KINGDOM HEARTS HD 1.5 + 2.5 ReMIX include:
· KINGDOM HEARTS FINAL MIX
· KINGDOM HEARTS Re:Chain of Memories
· KINGDOM HEARTS 358/2 Days (filmati rimasterizzati in HD)
· KINGDOM HEARTS II FINAL MIX
· KINGDOM HEARTS Birth by Sleep FINAL MIX
· KINGDOM HEARTS Re:coded (filmati rimasterizzati in HD)

KINGDOM HEARTS HD 2.8 Final Chapter Prologue include:
· KINGDOM HEARTS Dream Drop Distance HD
· KINGDOM HEARTS χ Back Cover (film)
· KINGDOM HEARTS 0.2 Birth by Sleep –A fragmentary passage–

Inoltre, i giocatori che hanno completato KINGDOM HEARTS III su Xbox One possono mettersi alla prova con il DLC Re Mind * **, un nuovo episodio giocabile in cui Sora combatte dal punto di vista dei suoi amici e svela nuove verità lungo il cammino.
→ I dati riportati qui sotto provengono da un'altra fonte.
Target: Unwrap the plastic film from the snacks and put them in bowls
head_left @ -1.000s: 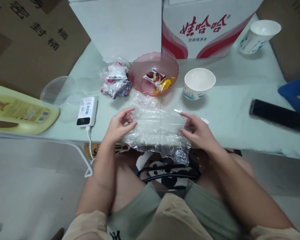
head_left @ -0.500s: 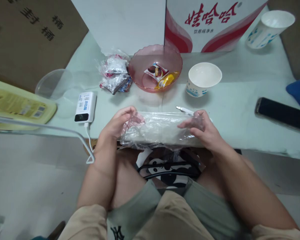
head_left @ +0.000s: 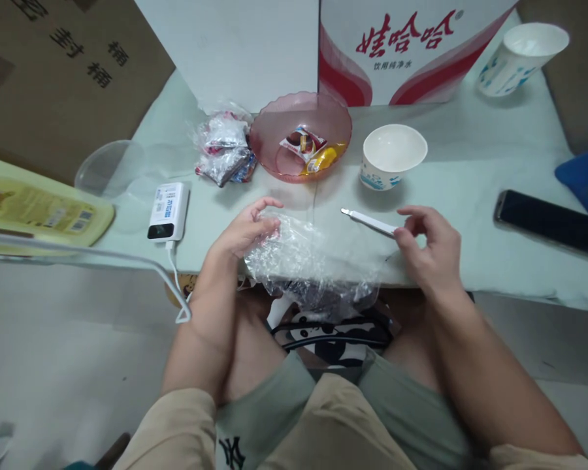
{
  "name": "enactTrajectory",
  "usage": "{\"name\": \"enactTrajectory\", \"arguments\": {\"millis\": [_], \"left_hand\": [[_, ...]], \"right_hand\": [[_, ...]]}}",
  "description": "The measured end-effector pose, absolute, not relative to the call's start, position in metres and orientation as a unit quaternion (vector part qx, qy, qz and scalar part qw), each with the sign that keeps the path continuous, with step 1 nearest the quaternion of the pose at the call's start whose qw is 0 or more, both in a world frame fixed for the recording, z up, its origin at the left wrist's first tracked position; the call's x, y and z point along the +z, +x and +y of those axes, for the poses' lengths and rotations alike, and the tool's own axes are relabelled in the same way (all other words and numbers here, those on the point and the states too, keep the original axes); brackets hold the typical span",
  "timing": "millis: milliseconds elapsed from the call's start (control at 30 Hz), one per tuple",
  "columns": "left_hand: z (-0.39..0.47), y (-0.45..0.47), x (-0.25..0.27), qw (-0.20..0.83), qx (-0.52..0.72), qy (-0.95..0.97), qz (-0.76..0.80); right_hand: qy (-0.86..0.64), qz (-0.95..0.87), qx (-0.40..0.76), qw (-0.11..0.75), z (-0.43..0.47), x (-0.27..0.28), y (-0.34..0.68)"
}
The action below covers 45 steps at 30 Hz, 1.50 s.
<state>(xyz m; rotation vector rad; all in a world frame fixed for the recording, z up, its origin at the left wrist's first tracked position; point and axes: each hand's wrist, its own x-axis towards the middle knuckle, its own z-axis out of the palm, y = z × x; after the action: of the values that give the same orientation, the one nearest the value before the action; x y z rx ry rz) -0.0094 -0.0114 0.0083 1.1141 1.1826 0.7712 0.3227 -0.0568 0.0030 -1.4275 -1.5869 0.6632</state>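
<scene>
A crumpled clear plastic bag (head_left: 313, 261) hangs over the table's front edge. My left hand (head_left: 252, 228) grips its upper left corner between thumb and fingers. To the right, my right hand (head_left: 428, 245) has thumb and fingertips at the rear end of a slim white craft knife (head_left: 370, 222). The knife lies on the tabletop, its metal tip pointing left, and the end of its handle is hidden by my thumb. Beyond it stands a white paper cup (head_left: 394, 156). A pink scalloped bowl (head_left: 274, 140) holds a few wrapped snacks (head_left: 304, 143).
Wrapped packets (head_left: 225, 150) sit left of the bowl. A cabled power bank (head_left: 169, 212), a clear lid (head_left: 110, 170) and a yellow bottle (head_left: 44, 212) are on the left. On the right lie a phone (head_left: 551, 222) and another cup (head_left: 522, 62). A large white carton (head_left: 264, 52) stands behind.
My right hand has let go of the plastic bag and moved right to the craft knife. The bag, stretched between both hands before, now sags from my left hand.
</scene>
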Motion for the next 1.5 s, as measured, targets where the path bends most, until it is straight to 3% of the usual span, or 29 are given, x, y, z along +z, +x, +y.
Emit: {"name": "enactTrajectory", "arguments": {"millis": [67,167,267,367,500,633,733,867,1000,1167,1267,1500], "left_hand": [[-0.012,0.003,0.011,0.646,0.297,0.497,0.497],[-0.011,0.019,0.014,0.670,0.242,0.519,0.472],[-0.008,0.022,0.018,0.677,0.186,0.552,0.450],[-0.005,0.011,0.019,0.665,0.158,0.557,0.471],[-0.004,-0.006,0.009,0.636,0.265,0.523,0.502],[-0.002,0.001,-0.001,0.575,0.434,0.470,0.510],[-0.003,0.018,0.003,0.642,0.422,0.442,0.463],[-0.013,0.036,0.008,0.747,0.278,0.447,0.407],[-0.019,0.040,0.006,0.716,0.250,0.447,0.474],[-0.016,0.038,0.006,0.741,0.278,0.431,0.432],[-0.017,0.040,0.006,0.696,0.275,0.466,0.472],[-0.033,0.034,0.011,0.661,0.286,0.526,0.452]], "right_hand": [[-0.501,-0.661,0.360,0.427,-0.050,-0.003,0.312],[-0.399,-0.681,0.516,0.332,-0.043,-0.012,0.285],[-0.395,-0.684,0.554,0.265,-0.041,-0.014,0.264],[-0.401,-0.668,0.571,0.259,-0.043,-0.008,0.261],[-0.390,-0.627,0.613,0.281,-0.046,-0.001,0.265],[-0.372,-0.502,0.686,0.375,-0.046,-0.002,0.259],[-0.423,-0.427,0.671,0.434,-0.044,-0.007,0.254],[-0.474,-0.418,0.644,0.432,-0.044,-0.010,0.255],[-0.485,-0.419,0.657,0.397,-0.045,-0.011,0.259],[-0.506,-0.424,0.624,0.418,-0.045,-0.013,0.258],[-0.502,-0.446,0.619,0.407,-0.045,-0.015,0.257],[-0.448,-0.402,0.711,0.362,-0.047,-0.007,0.263]]}}
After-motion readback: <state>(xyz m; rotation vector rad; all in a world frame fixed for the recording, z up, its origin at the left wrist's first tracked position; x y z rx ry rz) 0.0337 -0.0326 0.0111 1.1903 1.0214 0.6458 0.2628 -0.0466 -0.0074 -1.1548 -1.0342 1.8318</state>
Nel DLC i giocatori possono anche affrontare 13 battaglie boss nell’episodio Limitcut e una battaglia boss nell’episodio segreto, divertirsi con la nuova modalità Foto-saluto, provare la funzionalità di Presentazione e scegliere una nuova modalità “Menu Premium”, che include vari livelli di difficoltà e sfide. È anche disponibile il pacchetto KINGDOM HEARTS III Re Mind + Video del concerto, che include tutti i contenuti di KINGDOM HEARTS III Re Mind e anche il video del concerto KINGDOM HEARTS – World of Tres – Orchestra registrato il 30 novembre 2019 a Osaka, in Giappone.